> Prompt
Please transcribe the data below in full, word for word, without the images.

[[ Information provided open ]]

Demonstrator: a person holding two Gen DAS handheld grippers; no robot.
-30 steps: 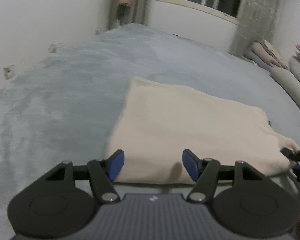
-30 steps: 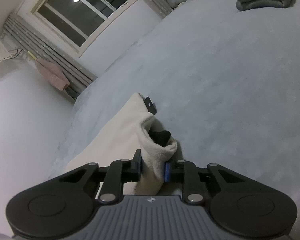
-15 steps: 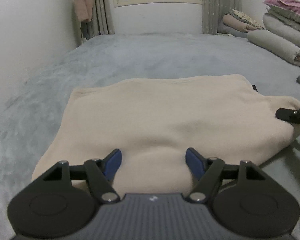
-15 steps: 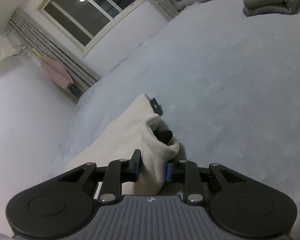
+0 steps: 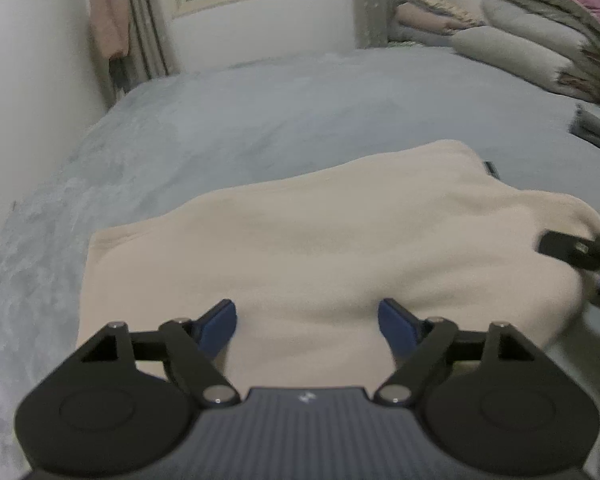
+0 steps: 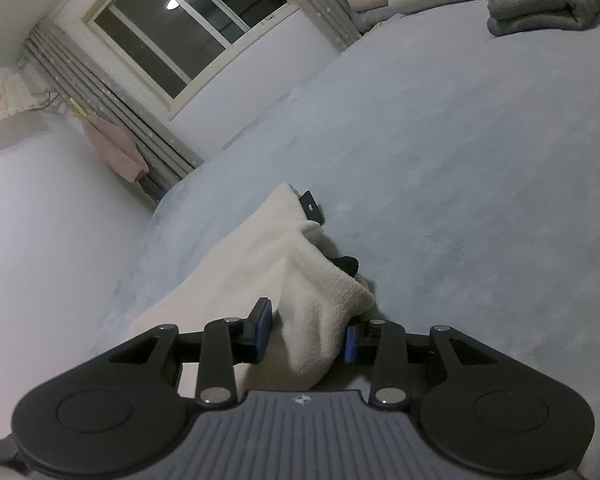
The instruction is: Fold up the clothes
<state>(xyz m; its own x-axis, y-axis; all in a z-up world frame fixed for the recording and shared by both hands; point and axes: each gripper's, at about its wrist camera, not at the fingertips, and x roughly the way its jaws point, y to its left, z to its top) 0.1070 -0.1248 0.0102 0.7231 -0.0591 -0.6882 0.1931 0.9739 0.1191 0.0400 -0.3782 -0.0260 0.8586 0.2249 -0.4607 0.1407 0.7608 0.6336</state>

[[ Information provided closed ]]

> Expected output
Demonstrator: a person holding two Gen DAS handheld grippers; no robot.
-30 steps: 
-30 steps: 
-15 steps: 
-15 steps: 
+0 steps: 
+0 steps: 
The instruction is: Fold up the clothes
<state>(xyz m; its own x-axis, y-axis; all in a z-up world frame fixed for the recording and shared by both hands; point and axes: each gripper's, at about its wrist camera, not at the fingertips, and x roughly the way its jaws point, y to its left, z to its top) 0.1070 -0.1248 0.0102 0.7231 -0.0591 -0.6882 0.1931 0.9739 0.1191 0.0400 -0.3782 -0.0260 0.8586 0.2249 -0.4607 0.1407 0.7608 0.6336</state>

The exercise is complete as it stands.